For a pile of geeks, a lot of you sure are narrow minded and easily offended by a fantastically effective body hack.
I can go to Costco and buy 8 50 pound bags of rice (60,000 calories each), 8 25 pound bags of dried beans (38,000 calories each) and a year and a half’s supply of daily multivitamins for $350 - a full year’s supply of calories and micronutrients, as far as this guy is concerned. That’s just over half the $50/month figure he describes (excluding water and energy for cooking). At first-world wholesale prices. And it’s a lot easier to make rice and beans taste good than things that aren’t food. And a $20 rice cooker means the time needed to do so is essentially zero.
This is brilliant in more ways than one.
People who survived having shipping containers dropped on their heads will pass on the gene for surviving a shipping container dropping on your head to their children and pretty soon a race of people who can survive a shipping container dropping on their heads will rise up and take over the world.
I kicked this mostly because it’s, like, space food!
That and about half of my breakfasts/lunches will suddenly exist and be nutritionally complete. The rest of the time I’ll have the usual english muffin, or bring a salad and some other things that were purchased/prepared ahead of time.
It’ll be like going to my favorite smoothie joint whenever I want, without driving 40 minutes and under half the price. (I wish substantial smoothies were as profitable as fruit juice, sugars and marketing.)

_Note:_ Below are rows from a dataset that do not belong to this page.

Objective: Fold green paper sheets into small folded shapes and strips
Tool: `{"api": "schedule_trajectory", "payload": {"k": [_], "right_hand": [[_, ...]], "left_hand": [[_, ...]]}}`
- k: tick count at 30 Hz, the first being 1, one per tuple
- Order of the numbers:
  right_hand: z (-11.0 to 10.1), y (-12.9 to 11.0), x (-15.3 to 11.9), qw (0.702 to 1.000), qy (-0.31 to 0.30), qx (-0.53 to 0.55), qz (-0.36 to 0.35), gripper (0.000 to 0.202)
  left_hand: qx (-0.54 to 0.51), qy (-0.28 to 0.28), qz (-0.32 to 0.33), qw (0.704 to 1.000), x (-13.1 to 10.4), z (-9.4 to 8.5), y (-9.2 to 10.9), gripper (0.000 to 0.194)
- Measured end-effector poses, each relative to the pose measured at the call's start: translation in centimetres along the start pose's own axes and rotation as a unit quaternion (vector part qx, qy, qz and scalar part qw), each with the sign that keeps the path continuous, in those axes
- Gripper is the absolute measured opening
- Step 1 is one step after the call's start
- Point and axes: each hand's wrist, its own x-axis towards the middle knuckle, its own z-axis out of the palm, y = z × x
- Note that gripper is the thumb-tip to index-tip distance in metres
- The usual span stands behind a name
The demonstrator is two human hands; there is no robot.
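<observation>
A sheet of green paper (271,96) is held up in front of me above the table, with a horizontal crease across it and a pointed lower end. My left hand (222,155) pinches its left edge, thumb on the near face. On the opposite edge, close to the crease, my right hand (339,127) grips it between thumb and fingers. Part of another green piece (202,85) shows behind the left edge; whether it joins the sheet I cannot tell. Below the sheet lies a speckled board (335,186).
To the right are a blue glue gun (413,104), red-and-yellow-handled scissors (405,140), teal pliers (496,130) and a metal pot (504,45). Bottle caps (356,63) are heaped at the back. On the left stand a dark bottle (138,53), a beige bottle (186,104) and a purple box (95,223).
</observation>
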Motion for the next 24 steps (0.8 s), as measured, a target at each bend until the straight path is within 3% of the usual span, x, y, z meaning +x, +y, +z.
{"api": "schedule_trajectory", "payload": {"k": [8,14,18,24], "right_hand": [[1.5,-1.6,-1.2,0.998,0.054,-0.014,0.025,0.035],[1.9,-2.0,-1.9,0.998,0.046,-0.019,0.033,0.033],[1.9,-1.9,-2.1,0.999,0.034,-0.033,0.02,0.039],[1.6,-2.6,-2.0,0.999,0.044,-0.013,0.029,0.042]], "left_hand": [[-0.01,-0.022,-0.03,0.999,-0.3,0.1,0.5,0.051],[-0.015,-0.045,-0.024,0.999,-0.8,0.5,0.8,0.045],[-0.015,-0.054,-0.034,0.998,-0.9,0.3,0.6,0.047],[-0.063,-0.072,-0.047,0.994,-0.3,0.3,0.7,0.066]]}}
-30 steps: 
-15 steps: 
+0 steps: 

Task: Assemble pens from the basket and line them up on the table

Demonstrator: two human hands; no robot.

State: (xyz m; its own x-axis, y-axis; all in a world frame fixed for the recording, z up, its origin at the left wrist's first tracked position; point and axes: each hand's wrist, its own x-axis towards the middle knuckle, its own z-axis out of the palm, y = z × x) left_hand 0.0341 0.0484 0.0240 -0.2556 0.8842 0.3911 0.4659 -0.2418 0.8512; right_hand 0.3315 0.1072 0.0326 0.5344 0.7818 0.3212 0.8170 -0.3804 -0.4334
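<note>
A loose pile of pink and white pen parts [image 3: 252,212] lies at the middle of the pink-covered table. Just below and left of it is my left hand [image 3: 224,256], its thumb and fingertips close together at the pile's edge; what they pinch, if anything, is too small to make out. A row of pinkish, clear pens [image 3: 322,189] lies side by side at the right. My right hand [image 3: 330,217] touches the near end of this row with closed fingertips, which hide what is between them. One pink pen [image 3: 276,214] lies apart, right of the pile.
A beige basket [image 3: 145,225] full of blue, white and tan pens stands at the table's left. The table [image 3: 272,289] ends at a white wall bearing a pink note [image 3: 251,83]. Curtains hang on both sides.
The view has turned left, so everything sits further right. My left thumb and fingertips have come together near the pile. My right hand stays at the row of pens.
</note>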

I have been waiting for a product like this for decades.
I remember telling a friend of mine in college that I “hated food” and he was flabbergasted: to him food was flavor and the endorphin rush of consuming, to me it was money and time and maybe even effort (for certain sloppy foods.) If we didn’t have to eat then we would not only save money but lots and lots of time.
Now all I need is a safe way to conquer sleep and I will be free to write the Great American Novel. (but not before.)

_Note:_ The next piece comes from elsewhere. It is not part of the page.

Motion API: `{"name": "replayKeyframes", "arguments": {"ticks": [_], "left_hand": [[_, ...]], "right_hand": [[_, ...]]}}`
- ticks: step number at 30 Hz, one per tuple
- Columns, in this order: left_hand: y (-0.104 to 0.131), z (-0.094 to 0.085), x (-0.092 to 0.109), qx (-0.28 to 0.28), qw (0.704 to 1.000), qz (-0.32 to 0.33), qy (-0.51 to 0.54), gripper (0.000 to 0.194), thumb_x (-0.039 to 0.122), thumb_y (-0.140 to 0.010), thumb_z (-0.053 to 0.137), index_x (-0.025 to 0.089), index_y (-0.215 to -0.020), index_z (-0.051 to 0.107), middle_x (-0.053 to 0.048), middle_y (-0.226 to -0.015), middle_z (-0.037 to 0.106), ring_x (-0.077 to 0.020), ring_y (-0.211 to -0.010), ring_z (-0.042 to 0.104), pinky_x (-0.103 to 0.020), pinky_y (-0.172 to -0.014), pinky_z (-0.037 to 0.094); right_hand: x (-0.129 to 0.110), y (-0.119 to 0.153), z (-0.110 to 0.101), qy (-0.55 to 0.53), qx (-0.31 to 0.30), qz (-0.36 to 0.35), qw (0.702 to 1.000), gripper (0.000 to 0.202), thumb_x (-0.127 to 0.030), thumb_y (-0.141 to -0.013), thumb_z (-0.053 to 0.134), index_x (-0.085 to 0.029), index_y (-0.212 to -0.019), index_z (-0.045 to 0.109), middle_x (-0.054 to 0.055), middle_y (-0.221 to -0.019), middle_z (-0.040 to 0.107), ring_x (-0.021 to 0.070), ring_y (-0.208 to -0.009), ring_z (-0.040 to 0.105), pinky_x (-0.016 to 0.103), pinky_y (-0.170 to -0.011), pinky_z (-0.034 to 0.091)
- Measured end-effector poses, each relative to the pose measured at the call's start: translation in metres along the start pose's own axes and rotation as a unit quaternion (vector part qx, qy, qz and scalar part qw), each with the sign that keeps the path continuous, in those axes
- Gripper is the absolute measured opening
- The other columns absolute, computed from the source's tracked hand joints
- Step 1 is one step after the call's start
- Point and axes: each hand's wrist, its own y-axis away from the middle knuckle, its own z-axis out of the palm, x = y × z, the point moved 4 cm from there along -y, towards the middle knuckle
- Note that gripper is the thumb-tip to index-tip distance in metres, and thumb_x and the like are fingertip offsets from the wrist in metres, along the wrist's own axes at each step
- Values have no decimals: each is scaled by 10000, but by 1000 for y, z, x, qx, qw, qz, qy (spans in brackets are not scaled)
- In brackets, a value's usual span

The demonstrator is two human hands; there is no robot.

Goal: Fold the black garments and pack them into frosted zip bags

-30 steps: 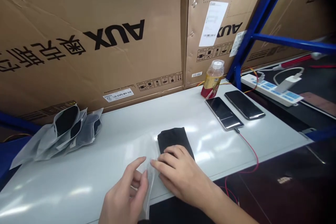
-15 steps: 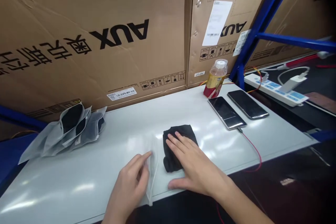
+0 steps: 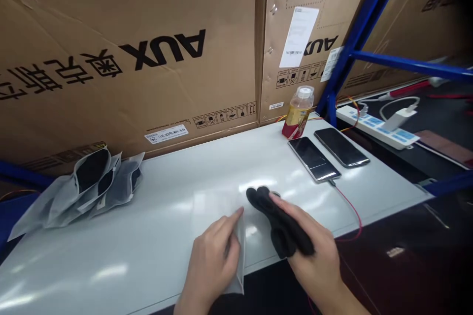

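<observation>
My right hand (image 3: 318, 251) grips a folded black cloth (image 3: 279, 221), lifted at a tilt above the front part of the table. The thumb lies along the cloth and the other fingers are mostly hidden beneath it. To its left, my left hand (image 3: 212, 263) pinches the edge of a clear plastic bag (image 3: 236, 278) on the table. The bag lies partly under that hand, and its outline is faint against the shiny top. A small gap separates cloth and bag.
Frosted zip bags (image 3: 111, 192) with black contents lie at the left of the white table (image 3: 158, 236). Two phones (image 3: 314, 158), one cabled, and a drink bottle (image 3: 298, 113) stand right. Large cartons (image 3: 148, 5), a blue frame (image 3: 354, 44) and a power strip (image 3: 380, 128) are behind.
My right hand, flat on the cloth before, has now picked it up and tilted it. My left hand has moved right with the plastic bag. The view has shifted slightly.
</observation>
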Motion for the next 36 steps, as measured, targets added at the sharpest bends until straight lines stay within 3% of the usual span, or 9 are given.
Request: {"name": "replayKeyframes", "arguments": {"ticks": [2,7,11,16,20,23,26,31,36], "left_hand": [[-1,3,1,22,998,-29,52,458,213,-1006,458,262,-1457,512,-7,-870,689,-163,-660,655,-259,-600,518],[8,-3,-11,134,969,-121,170,296,326,-1047,485,247,-1332,480,15,-863,664,-135,-583,628,-257,-573,533],[11,-10,-8,162,974,-55,151,279,315,-1046,523,250,-1316,545,-30,-970,704,-221,-1034,727,-478,-1131,511],[7,-12,-2,83,990,-29,114,323,299,-1076,459,277,-1368,594,-96,-1339,681,-268,-1316,633,-514,-1192,476],[17,-13,-4,47,992,-30,114,401,310,-1108,392,289,-1483,532,-101,-1447,653,-266,-1370,615,-514,-1203,483],[28,-7,-7,20,998,-6,59,477,305,-1118,376,316,-1591,438,-74,-1644,484,-281,-1540,439,-532,-1251,425],[31,-1,-11,4,1000,17,-16,604,331,-1116,408,311,-1693,231,-65,-1737,310,-297,-1605,295,-543,-1255,407],[22,-1,-17,-64,994,59,-64,656,415,-1126,365,303,-1713,93,-40,-1754,223,-277,-1615,246,-531,-1286,338],[19,-11,-19,-91,990,73,-76,644,465,-1126,333,345,-1710,89,9,-1759,198,-266,-1625,213,-524,-1301,313]], "right_hand": [[-1,-5,15,17,-18,-21,999,752,26,-796,487,-255,-1491,546,58,-1472,660,260,-1355,617,461,-1117,534],[-3,-3,51,127,-248,-92,956,766,41,-710,525,-198,-1432,612,69,-1500,640,328,-1366,548,525,-1062,516],[-15,-18,47,113,-349,-118,923,639,-152,-788,669,-234,-1419,611,56,-1477,649,316,-1383,499,501,-1091,474],[-29,-30,57,154,-337,-57,927,543,-252,-827,685,-203,-1365,635,110,-1377,687,385,-1326,517,560,-1072,471],[-26,-26,60,139,-371,-56,916,711,-267,-837,685,-210,-1524,513,156,-1595,520,470,-1496,378,688,-1160,371],[-17,-35,46,30,-456,-60,888,802,-204,-856,645,-310,-1612,398,77,-1668,446,389,-1587,286,657,-1226,316],[-12,-45,29,-68,-498,-76,861,681,-149,-899,607,-339,-1545,507,41,-1573,570,275,-1583,336,556,-1254,316],[-11,-34,36,-67,-460,-148,873,308,-146,-933,588,-291,-1155,746,16,-1122,797,209,-1224,671,427,-1146,459],[-15,-19,64,-91,-419,-168,888,225,-183,-978,609,-195,-1172,722,82,-1236,765,193,-1259,651,352,-1197,410]]}}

Did you read the actual article? He’s not using it as a complete substitute. He just eats about 90% of his meals that way.

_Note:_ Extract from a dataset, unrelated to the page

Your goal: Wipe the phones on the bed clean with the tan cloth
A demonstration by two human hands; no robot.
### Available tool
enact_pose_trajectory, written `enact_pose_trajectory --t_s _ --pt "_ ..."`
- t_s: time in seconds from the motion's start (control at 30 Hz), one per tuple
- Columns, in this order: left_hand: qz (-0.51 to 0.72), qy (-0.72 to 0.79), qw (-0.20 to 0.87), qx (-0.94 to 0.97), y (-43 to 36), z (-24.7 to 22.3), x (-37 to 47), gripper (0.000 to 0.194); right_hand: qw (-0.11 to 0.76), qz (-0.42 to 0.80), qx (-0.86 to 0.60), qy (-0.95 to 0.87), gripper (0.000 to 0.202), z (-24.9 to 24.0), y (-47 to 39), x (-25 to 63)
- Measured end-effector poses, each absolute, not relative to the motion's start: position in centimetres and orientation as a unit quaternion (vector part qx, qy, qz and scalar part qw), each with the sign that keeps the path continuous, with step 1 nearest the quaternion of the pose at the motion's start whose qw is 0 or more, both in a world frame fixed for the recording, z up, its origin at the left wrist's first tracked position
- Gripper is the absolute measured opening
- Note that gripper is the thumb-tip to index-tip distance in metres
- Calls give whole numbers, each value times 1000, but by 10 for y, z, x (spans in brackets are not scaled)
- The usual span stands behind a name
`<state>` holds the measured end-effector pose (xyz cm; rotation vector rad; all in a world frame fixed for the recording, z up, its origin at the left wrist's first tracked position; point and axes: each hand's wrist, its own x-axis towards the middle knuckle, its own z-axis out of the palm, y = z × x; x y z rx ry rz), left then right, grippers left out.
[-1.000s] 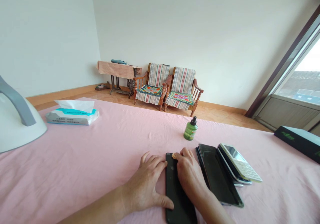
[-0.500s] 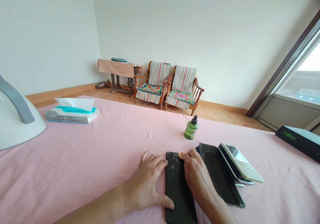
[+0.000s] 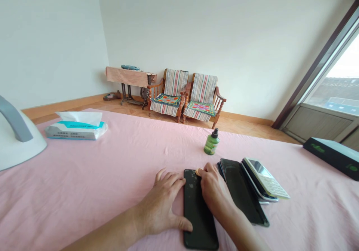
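A black smartphone (image 3: 198,213) lies flat on the pink cloth in front of me, with whitish wet-looking spots near its far end. My left hand (image 3: 162,202) rests at its left side, fingers spread, thumb and index fingertip touching the edge. Between the bent fingers of my right hand (image 3: 214,187) is a small beige pad (image 3: 198,172), pressed on the phone's far end; most of the pad is hidden. Just right of that hand lies a larger dark, glossy phone or tablet (image 3: 242,191), partly covered by my wrist. A green spray bottle (image 3: 211,143) stands upright beyond.
A white keypad phone (image 3: 267,178) tops a stack at right. A black box (image 3: 331,157) lies at the far right. A tissue pack (image 3: 75,128) and a white appliance with a grey handle (image 3: 19,139) sit at left. Two wooden chairs (image 3: 200,98) stand beyond the table.
The whole view has shifted slightly. My right hand has slid the pad a little to the left on the phone's far end. My left hand keeps its place at the phone's edge.
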<state>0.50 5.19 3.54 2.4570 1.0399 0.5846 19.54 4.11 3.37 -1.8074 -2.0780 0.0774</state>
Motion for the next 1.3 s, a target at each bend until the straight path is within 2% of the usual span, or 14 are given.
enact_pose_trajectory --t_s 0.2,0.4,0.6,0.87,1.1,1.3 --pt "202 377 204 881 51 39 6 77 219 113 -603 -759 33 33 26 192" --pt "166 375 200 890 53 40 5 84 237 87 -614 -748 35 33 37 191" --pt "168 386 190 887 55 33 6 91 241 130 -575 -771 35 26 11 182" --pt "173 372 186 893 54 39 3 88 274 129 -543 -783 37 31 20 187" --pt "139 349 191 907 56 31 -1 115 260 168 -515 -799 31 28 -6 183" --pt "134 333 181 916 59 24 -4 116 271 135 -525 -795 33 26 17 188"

And that’s really what it’s meant to be used for. Not to replace those really tasty steak dinners that you go out and pay big bucks for, or those times you and your friends go down to the burger joint to have lunch together, or any other meal that actually means something, but rather to replace all those times you open your pantry or freezer and grab the first random cheap and crappy thing you see—or, worse, go down to the fast food place up the street and buy something cheap and unhealthful—because you’ve got to eat something.
Indeed, I know my palate has revolted from time to time at the prospect of yet another frozen pizza or microwave tin of Dinty Moore stew. Soylent, on the other hand, sounds like it would be bland enough that you wouldn’t get sick of it as easily, and cheap enough to give those microwave pizzas a run for their money.